*Your objective*.
Your reply should be an exact copy of the lines from the one that holds "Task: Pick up" to the end of the data below.

*Provided data*.
=-=-=-=-=

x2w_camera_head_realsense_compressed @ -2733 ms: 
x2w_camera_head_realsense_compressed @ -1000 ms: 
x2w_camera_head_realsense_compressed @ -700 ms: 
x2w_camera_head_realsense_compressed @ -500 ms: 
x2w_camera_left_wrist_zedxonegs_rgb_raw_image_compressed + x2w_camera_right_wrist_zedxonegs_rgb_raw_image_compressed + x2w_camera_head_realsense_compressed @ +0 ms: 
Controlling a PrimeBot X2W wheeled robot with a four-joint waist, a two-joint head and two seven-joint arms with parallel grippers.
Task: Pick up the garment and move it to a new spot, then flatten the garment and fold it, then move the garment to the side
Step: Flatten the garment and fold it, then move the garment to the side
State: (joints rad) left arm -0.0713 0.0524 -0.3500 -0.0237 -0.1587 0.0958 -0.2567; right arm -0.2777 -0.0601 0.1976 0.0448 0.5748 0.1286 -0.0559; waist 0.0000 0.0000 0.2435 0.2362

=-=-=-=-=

*Written answer*.
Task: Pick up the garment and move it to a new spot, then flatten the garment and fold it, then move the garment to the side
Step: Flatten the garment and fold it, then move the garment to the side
State: (joints rad) left arm -0.0713 0.0524 -0.3500 -0.0237 -0.1587 0.0958 -0.2567; right arm -0.2777 -0.0601 0.1976 0.0448 0.5748 0.1286 -0.0559; waist 0.0000 0.0000 0.2435 0.2362

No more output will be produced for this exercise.